PROBLEM TO WORK ON | All entries, exactly as written, should be output again.

DATA SHOWN START

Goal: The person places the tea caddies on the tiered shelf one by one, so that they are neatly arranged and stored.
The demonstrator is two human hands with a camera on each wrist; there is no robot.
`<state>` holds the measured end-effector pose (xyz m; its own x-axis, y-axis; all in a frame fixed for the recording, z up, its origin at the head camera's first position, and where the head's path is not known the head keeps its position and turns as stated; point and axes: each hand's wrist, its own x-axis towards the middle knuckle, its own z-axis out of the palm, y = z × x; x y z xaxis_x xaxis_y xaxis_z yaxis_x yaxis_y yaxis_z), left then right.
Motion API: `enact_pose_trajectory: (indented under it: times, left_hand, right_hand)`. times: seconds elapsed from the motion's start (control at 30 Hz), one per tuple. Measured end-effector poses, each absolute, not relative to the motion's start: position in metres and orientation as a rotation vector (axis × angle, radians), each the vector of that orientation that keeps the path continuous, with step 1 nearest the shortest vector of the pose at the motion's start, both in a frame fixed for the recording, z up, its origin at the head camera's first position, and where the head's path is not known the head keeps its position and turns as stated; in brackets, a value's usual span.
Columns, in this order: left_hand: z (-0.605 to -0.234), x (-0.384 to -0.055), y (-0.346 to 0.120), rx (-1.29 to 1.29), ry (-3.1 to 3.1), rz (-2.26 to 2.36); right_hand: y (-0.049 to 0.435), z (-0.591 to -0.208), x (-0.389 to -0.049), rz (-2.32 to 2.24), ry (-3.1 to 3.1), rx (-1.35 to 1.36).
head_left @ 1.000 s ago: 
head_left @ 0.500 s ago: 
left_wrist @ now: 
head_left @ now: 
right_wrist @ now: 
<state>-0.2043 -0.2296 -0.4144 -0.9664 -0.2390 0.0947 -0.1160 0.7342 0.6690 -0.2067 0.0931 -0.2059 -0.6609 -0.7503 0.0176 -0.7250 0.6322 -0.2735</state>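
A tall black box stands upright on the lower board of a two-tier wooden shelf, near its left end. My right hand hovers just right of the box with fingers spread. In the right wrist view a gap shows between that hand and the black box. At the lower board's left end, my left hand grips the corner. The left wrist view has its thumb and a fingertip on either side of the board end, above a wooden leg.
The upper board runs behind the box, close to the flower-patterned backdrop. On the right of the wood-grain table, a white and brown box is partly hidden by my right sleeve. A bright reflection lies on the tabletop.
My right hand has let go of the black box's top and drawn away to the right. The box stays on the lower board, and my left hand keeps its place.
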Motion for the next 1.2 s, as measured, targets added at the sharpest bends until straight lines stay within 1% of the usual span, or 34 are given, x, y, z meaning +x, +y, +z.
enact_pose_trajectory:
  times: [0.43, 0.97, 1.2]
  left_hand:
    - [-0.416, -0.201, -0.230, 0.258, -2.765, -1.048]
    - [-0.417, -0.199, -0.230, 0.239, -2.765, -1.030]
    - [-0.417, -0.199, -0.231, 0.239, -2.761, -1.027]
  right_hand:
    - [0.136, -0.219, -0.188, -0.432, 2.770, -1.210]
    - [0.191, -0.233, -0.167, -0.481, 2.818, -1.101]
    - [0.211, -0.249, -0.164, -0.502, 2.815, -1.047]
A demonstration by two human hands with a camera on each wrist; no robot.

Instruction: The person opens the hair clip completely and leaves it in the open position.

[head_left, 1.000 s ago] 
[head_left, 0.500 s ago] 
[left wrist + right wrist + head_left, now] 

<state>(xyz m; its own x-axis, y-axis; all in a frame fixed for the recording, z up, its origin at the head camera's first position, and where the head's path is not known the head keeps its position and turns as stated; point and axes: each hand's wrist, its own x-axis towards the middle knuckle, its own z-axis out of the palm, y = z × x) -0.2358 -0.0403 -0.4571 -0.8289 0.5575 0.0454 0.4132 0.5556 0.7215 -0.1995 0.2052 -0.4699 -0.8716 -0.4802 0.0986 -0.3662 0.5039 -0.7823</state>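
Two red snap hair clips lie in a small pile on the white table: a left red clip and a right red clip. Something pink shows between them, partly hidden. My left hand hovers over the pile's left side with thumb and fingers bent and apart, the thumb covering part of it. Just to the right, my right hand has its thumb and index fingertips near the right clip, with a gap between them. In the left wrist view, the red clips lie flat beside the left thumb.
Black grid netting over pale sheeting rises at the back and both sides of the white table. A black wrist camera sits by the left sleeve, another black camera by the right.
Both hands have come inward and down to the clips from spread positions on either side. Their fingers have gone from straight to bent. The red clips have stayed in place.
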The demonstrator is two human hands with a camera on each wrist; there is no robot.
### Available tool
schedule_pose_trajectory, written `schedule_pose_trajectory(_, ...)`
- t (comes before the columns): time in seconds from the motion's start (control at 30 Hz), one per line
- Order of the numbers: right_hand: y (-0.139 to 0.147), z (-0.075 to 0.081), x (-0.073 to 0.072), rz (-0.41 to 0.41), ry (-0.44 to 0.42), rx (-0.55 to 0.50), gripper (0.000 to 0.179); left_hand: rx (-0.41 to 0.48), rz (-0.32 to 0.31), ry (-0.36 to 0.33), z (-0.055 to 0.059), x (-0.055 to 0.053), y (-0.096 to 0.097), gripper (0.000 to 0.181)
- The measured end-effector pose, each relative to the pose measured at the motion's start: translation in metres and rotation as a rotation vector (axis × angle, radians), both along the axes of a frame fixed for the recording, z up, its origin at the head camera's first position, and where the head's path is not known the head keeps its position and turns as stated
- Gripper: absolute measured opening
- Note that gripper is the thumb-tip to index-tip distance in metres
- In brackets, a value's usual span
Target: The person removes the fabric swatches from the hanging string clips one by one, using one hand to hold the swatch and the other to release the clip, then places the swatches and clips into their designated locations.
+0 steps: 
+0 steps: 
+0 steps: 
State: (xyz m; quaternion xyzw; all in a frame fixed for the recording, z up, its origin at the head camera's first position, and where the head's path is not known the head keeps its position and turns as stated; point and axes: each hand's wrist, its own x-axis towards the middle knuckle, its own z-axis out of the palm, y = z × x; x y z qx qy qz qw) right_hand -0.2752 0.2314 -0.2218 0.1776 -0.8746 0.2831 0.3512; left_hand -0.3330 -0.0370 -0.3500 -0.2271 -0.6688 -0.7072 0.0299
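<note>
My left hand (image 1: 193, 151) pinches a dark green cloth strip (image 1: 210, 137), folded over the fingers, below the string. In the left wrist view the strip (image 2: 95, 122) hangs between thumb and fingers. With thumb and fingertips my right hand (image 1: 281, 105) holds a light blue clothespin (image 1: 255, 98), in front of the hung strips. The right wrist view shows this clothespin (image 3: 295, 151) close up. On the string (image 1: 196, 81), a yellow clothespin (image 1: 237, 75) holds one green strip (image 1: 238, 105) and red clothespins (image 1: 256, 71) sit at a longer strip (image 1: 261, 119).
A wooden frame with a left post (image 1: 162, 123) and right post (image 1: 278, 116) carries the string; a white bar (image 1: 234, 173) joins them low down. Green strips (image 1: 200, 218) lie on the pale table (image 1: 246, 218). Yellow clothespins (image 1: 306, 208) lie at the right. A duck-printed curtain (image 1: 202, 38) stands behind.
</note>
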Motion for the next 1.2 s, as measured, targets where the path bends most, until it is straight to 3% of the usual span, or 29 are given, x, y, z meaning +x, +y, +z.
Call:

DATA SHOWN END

RESPONSE AREA |
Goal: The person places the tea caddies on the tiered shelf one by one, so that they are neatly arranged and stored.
The demonstrator is two human hands with a camera on each wrist; there is no robot.
`<state>` holds the measured end-effector pose (xyz m; its own x-axis, y-axis; all in a frame fixed for the recording, z up, its origin at the head camera's first position, and where the head's path is not known the head keeps its position and turns as stated; point and axes: each hand's wrist, its own x-axis towards the middle knuckle, its own z-axis out of the palm, y = z × x; x y z xaxis_x xaxis_y xaxis_z yaxis_x yaxis_y yaxis_z), left then right.
Motion API: `enact_pose_trajectory: (indented under it: times, left_hand, right_hand)`. times: seconds elapsed from the motion's start (control at 30 Hz), one per tuple. Measured end-effector poses, each absolute, not relative to the motion's start: position in metres and orientation as a rotation vector (axis × angle, radians), each the vector of that orientation that keeps the path continuous, with step 1 nearest the shortest vector of the pose at the motion's start, both in a frame fixed for the recording, z up, its origin at the head camera's first position, and where the head's path is not known the head keeps its position and turns as stated; in brackets, a value's usual span.
Columns, in this order: left_hand: z (-0.605 to -0.234), x (-0.384 to -0.055), y (-0.346 to 0.120), rx (-1.29 to 1.29), ry (-3.1 to 3.1), rz (-2.26 to 2.36); right_hand: y (-0.049 to 0.435), z (-0.591 to -0.208), x (-0.389 to -0.049), rz (-2.32 to 2.24), ry (-3.1 to 3.1), rx (-1.35 to 1.36).
head_left @ 1.000 s ago: 
head_left @ 0.500 s ago: 
left_wrist @ now: 
head_left @ now: 
right_wrist @ now: 
<state>-0.2043 -0.2296 -0.4144 -0.9664 -0.2390 0.0947 -0.1160 0.7342 0.6690 -0.2067 0.0931 -0.2059 -0.6609 -0.7503 0.0176 -0.7250 0.6322 -0.2735</state>
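A tall black box stands upright on the lower board of a two-tier wooden shelf, near its left end. My right hand hovers just right of the box with fingers spread. In the right wrist view a gap shows between that hand and the black box. At the lower board's left end, my left hand grips the corner. The left wrist view has its thumb and a fingertip on either side of the board end, above a wooden leg.
The upper board runs behind the box, close to the flower-patterned backdrop. On the right of the wood-grain table, a white and brown box is partly hidden by my right sleeve. A bright reflection lies on the tabletop.
My right hand has let go of the black box's top and drawn away to the right. The box stays on the lower board, and my left hand keeps its place.
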Motion for the next 1.2 s, as measured, targets added at the sharpest bends until straight lines stay within 1% of the usual span, or 34 are given, x, y, z meaning +x, +y, +z.
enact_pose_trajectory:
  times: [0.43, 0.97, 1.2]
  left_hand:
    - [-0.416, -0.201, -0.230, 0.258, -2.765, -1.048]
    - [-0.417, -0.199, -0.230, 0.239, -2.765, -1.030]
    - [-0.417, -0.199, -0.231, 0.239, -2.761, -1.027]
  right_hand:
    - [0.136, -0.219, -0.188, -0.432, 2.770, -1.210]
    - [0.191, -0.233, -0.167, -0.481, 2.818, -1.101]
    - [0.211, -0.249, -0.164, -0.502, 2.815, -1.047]
A demonstration by two human hands with a camera on each wrist; no robot.

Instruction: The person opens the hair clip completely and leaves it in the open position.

[head_left, 1.000 s ago] 
[head_left, 0.500 s ago] 
[left wrist + right wrist + head_left, now] 

<state>(xyz m; its own x-axis, y-axis; all in a frame fixed for the recording, z up, its origin at the head camera's first position, and where the head's path is not known the head keeps its position and turns as stated; point and axes: each hand's wrist, its own x-axis towards the middle knuckle, its own z-axis out of the palm, y = z × x) -0.2358 -0.0403 -0.4571 -0.8289 0.5575 0.0454 0.4132 0.5556 0.7215 -0.1995 0.2052 -0.4699 -0.8716 -0.4802 0.0986 -0.3662 0.5039 -0.7823</state>
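Two red snap hair clips lie in a small pile on the white table: a left red clip and a right red clip. Something pink shows between them, partly hidden. My left hand hovers over the pile's left side with thumb and fingers bent and apart, the thumb covering part of it. Just to the right, my right hand has its thumb and index fingertips near the right clip, with a gap between them. In the left wrist view, the red clips lie flat beside the left thumb.
Black grid netting over pale sheeting rises at the back and both sides of the white table. A black wrist camera sits by the left sleeve, another black camera by the right.
Both hands have come inward and down to the clips from spread positions on either side. Their fingers have gone from straight to bent. The red clips have stayed in place.
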The demonstrator is two human hands with a camera on each wrist; there is no robot.
### Available tool
schedule_pose_trajectory, written `schedule_pose_trajectory(_, ...)`
- t (comes before the columns): time in seconds from the motion's start (control at 30 Hz), one per line
- Order of the numbers: right_hand: y (-0.139 to 0.147), z (-0.075 to 0.081), x (-0.073 to 0.072), rz (-0.41 to 0.41), ry (-0.44 to 0.42), rx (-0.55 to 0.50), gripper (0.000 to 0.179); left_hand: rx (-0.41 to 0.48), rz (-0.32 to 0.31), ry (-0.36 to 0.33), z (-0.055 to 0.059), x (-0.055 to 0.053), y (-0.096 to 0.097), gripper (0.000 to 0.181)
- The measured end-effector pose, each relative to the pose measured at the motion's start: translation in metres and rotation as a rotation vector (axis × angle, radians), both along the axes of a frame fixed for the recording, z up, its origin at the head camera's first position, and where the head's path is not known the head keeps its position and turns as stated
- Gripper: absolute measured opening
- Note that gripper is the thumb-tip to index-tip distance in metres
- In brackets, a value's usual span
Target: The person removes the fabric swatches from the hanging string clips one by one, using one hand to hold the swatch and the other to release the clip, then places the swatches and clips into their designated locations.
+0 steps: 
+0 steps: 
+0 steps: 
State: (xyz m; quaternion xyzw; all in a frame fixed for the recording, z up, its origin at the head camera's first position, and where the head's path is not known the head keeps its position and turns as stated; point and axes: each hand's wrist, its own x-axis towards the middle knuckle, its own z-axis out of the palm, y = z × x; x y z qx qy qz qw) right_hand -0.2752 0.2314 -0.2218 0.1776 -0.8746 0.2831 0.3512; left_hand -0.3330 -0.0370 -0.3500 -0.2271 -0.6688 -0.7072 0.0299
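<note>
My left hand (image 1: 193, 151) pinches a dark green cloth strip (image 1: 210, 137), folded over the fingers, below the string. In the left wrist view the strip (image 2: 95, 122) hangs between thumb and fingers. With thumb and fingertips my right hand (image 1: 281, 105) holds a light blue clothespin (image 1: 255, 98), in front of the hung strips. The right wrist view shows this clothespin (image 3: 295, 151) close up. On the string (image 1: 196, 81), a yellow clothespin (image 1: 237, 75) holds one green strip (image 1: 238, 105) and red clothespins (image 1: 256, 71) sit at a longer strip (image 1: 261, 119).
A wooden frame with a left post (image 1: 162, 123) and right post (image 1: 278, 116) carries the string; a white bar (image 1: 234, 173) joins them low down. Green strips (image 1: 200, 218) lie on the pale table (image 1: 246, 218). Yellow clothespins (image 1: 306, 208) lie at the right. A duck-printed curtain (image 1: 202, 38) stands behind.
</note>
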Motion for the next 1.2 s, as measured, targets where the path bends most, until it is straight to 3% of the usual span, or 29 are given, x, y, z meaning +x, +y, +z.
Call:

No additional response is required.